Affiliations: Department of Neuroscience, Section of Integrative Physiology, Faculty of Medicine, Graduate School of Medicine University of Miyazaki, Miyazaki, Japan | Department of Neurology, Kyoto University Graduate School of Medicine, Kyoto, Japan | Department of Radiation Genetics, Kyoto University Graduate School of Medicine, Kyoto, Japan
Note:  Correspondence to: Ryosuke Takahashi, Department of Neurology, Kyoto University Graduate School of Medicine, 54 Kawahara-cho, Sakyo-ku, Kyoto 606-8507, Japan. Tel.: +81 75 751 3770; Fax: +81 75 761 9780; E-mail: [email protected]

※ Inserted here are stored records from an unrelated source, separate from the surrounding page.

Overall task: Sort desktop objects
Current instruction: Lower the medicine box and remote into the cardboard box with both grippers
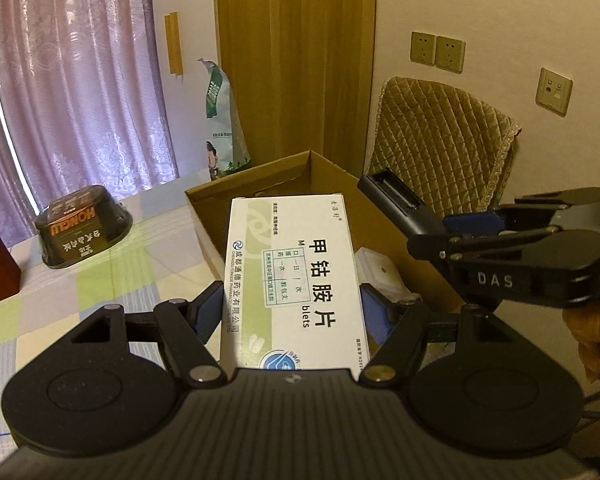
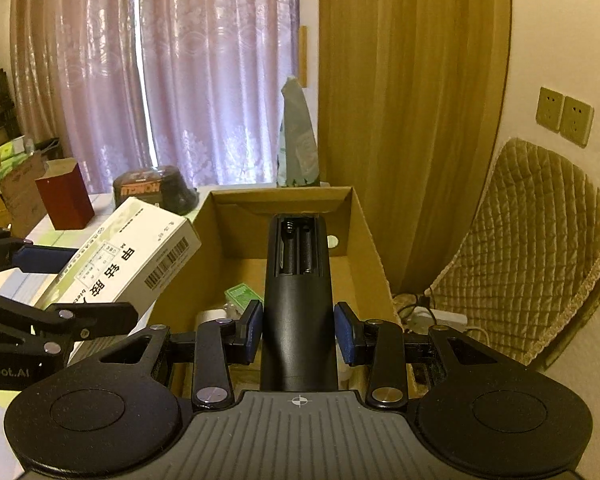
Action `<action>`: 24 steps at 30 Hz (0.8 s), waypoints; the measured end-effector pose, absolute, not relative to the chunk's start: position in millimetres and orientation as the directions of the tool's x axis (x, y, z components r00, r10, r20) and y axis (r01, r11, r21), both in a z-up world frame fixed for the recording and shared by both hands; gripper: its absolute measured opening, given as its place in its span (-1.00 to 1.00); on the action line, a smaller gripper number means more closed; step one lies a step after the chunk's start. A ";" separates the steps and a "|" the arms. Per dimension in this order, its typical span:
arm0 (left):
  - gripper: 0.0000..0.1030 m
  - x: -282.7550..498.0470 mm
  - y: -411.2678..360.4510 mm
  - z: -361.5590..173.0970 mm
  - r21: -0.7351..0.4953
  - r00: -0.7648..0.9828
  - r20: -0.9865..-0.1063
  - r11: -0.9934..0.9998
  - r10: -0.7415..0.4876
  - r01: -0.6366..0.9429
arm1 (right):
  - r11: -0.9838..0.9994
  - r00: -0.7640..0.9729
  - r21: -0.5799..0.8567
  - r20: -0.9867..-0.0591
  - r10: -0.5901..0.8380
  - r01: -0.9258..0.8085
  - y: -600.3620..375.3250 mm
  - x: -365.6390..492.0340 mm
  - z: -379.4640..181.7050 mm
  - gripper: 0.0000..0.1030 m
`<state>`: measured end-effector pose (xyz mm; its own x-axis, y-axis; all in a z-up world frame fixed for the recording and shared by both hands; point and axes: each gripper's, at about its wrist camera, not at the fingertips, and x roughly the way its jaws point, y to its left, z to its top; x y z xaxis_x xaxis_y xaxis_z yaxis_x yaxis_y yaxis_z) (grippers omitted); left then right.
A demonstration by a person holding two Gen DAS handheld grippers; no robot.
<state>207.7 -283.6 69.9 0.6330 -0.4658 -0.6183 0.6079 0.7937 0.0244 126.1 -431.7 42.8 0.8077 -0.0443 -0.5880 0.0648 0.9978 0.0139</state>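
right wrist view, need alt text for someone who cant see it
The right gripper holds a black remote control, battery bay open and empty, over an open cardboard box. At left, the left gripper holds a white medicine box; pink curtains hang behind.

L gripper [image 1: 292, 304], bottom centre of its own view: blue pads [image 1: 210, 308] pressed on both sides of a white box, clamped. R gripper [image 2: 299, 330], bottom centre of its view: jaws closed on a black remote. R gripper at right edge of L view, hand [image 1: 588, 332] behind it.
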 end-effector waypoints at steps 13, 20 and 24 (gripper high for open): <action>0.31 223.1 -300.4 55.6 0.012 0.611 -0.635 0.784 -0.473 0.620 | 0.996 0.795 0.036 -0.605 -0.047 0.086 -444.2 141.3 31.8 -0.28; 0.31 230.8 -312.2 44.1 0.018 0.598 -0.651 0.778 -0.468 0.628 | 0.994 0.787 0.049 -0.615 -0.044 0.094 -451.1 146.7 24.8 -0.28; 0.31 233.5 -317.3 39.4 0.020 0.591 -0.659 0.775 -0.465 0.632 | 0.994 0.785 0.054 -0.618 -0.043 0.097 -453.4 146.5 22.1 -0.28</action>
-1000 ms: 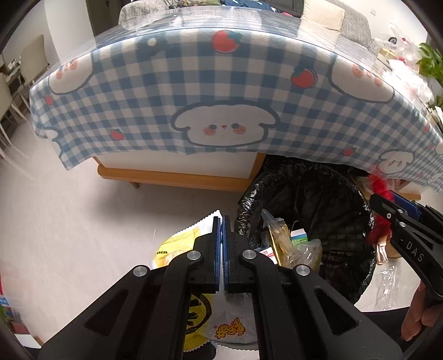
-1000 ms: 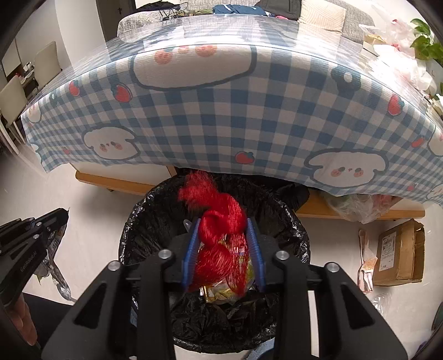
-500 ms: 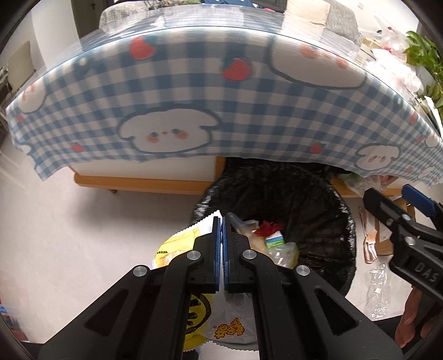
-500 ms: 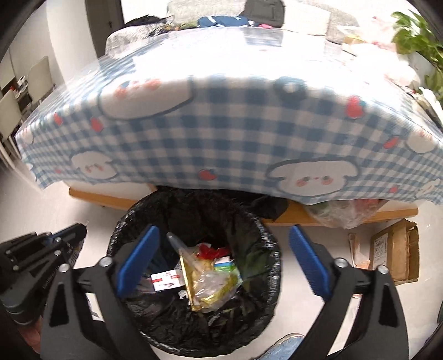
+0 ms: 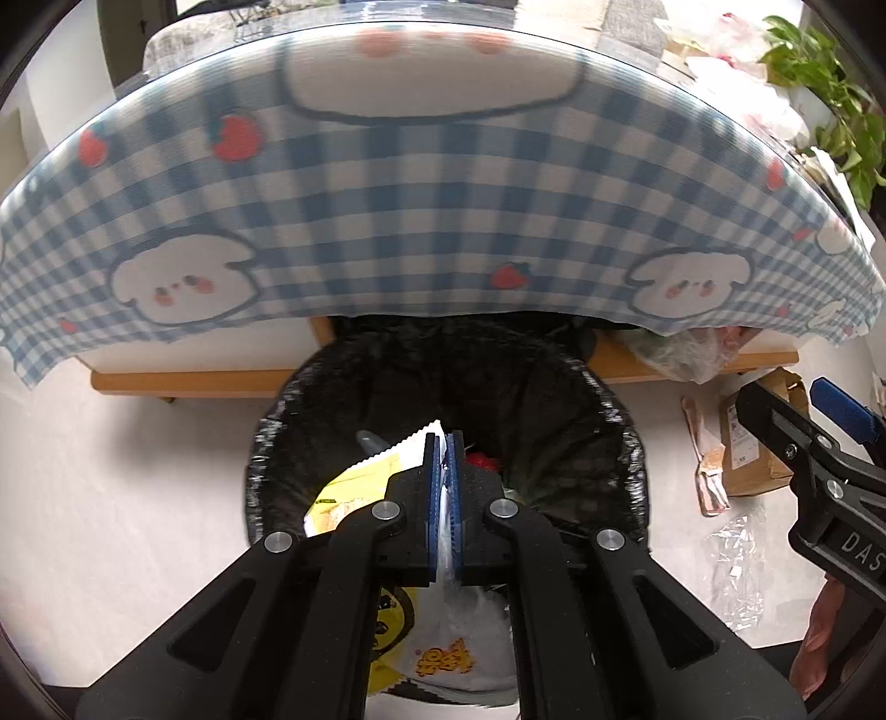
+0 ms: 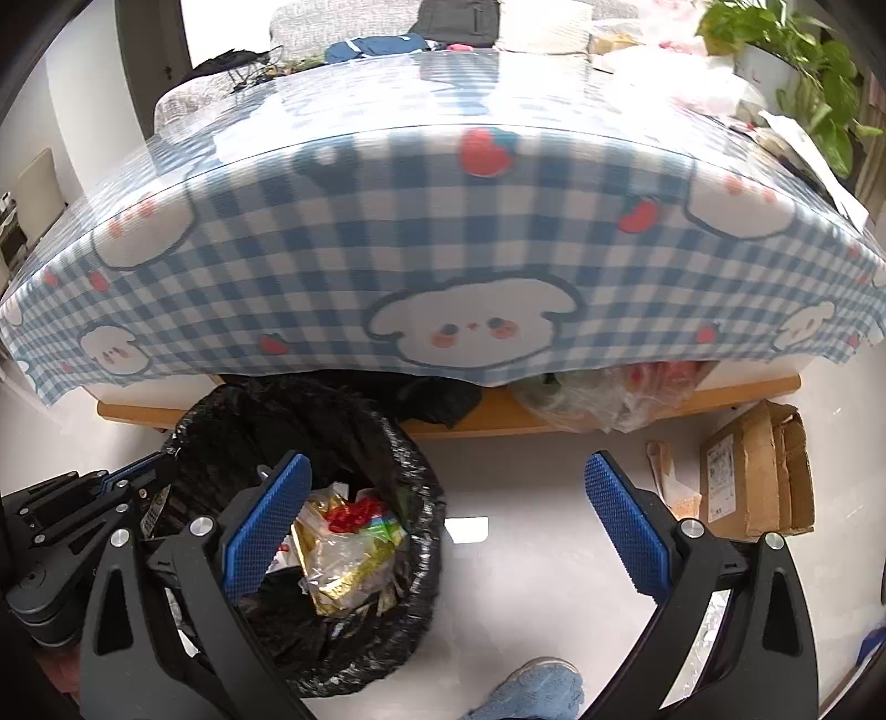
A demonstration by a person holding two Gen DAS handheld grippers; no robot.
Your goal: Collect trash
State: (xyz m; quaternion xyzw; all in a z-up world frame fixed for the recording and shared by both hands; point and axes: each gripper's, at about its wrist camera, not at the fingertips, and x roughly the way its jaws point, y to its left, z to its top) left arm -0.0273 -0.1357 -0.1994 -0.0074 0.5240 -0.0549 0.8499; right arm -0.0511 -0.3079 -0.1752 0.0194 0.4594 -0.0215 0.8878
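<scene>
Yellow-and-white wrapper (image 5: 382, 482) sits clamped in the left gripper (image 5: 443, 487), held right over the black-lined bin (image 5: 581, 399) so a release should drop it in. The right gripper (image 6: 443, 520), fingers wide apart and empty, hangs beside the bin.

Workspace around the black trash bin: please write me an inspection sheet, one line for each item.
Surface: pale floor; low table under a blue checked cloth.
Job's things: trash bin with black liner, already holding wrappers and a red net; yellow-white snack bag held over it.
Clutter: cardboard box, torn paper wrapper, clear plastic on the floor; filled bag under the table.
Grippers: left gripper shut on the snack bag; right gripper open, empty.
Cables: nothing seen.
Surroundings: potted plant, sofa with clothes, blue shoe.
</scene>
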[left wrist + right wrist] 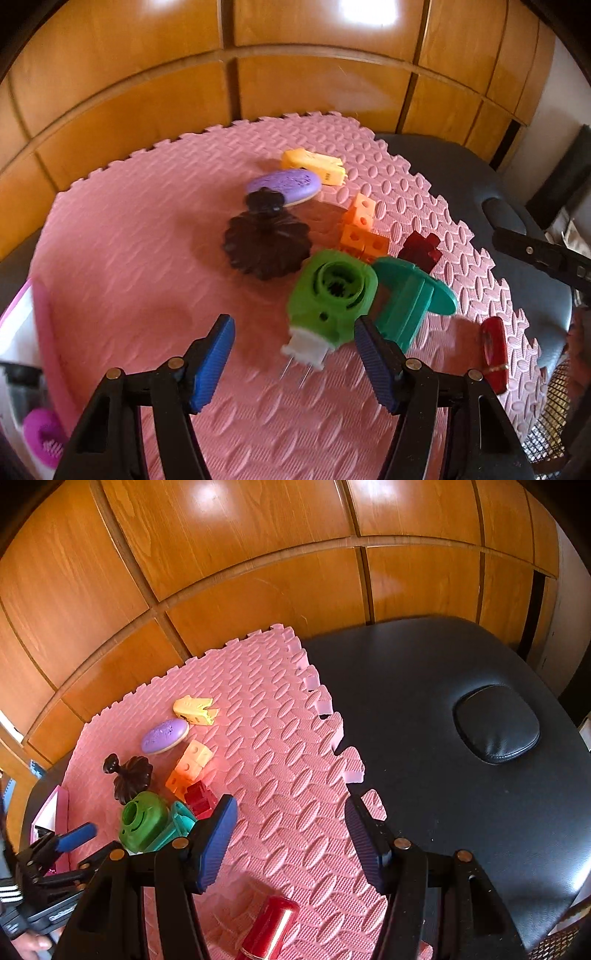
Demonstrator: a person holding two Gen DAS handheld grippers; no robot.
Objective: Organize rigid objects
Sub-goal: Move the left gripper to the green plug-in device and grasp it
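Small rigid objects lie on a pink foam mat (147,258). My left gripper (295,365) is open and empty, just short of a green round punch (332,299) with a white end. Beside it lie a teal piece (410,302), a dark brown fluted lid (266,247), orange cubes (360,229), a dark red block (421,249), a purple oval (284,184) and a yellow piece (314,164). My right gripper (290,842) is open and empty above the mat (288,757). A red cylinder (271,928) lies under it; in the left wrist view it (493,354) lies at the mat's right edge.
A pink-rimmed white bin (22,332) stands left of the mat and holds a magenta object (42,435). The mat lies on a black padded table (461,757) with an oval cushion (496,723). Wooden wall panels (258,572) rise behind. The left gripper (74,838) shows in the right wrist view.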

Abstract: Teleost fish have recently been employed as a model for human neurodegenerative diseases. We used toxin exposure and genetic engineering to develop models of Parkinson's disease (PD) in the teleost fish, medaka. Among the toxins examined, 1-methyl-4-phenyl-1,2,3,4–tetrahydropyridine (MPTP), 6-hydroxydopamine (6-OHDA), proteasome inhibitors, lysosome inhibitors, and tunicamycin all induced important features of PD in medaka. Specifically, these agents induced dopaminergic cell loss and reduced spontaneous movement, and the latter three toxins produced inclusion bodies that were ubiquitously distributed in the medaka brain. Despite the extensive distribution of these inclusion bodies, the middle diencephalic dopaminergic neurons were particularly susceptible to the effect of the toxins, suggesting that this cluster of dopaminergic neurons is analogous to the human substantia nigra. We have also created a variety of different genetic models using the Targeting Induced Local Lesions in Genomes (TILLING) method, and found that neither PTEN-induced putative kinase 1 (PINK1) mutants nor Parkin mutants disclosed significant dopaminergic cell loss. Surprisingly however, PINK1 and Parkin double mutants exhibited selective dopamine cell loss, as well as aggregation and deficit of mitochondrial activity. Another mutant, the ATP13A2 mutant, also expressed a PD phenotype, exhibiting marked cathepsin D reduction and fingerprint-like structures that are generally found in lysosome storage diseases. Taken together, these data indicate that medaka fish can serve as a new animal model for PD. In this review, we summarize our data and discuss the potential for future application of this animal model.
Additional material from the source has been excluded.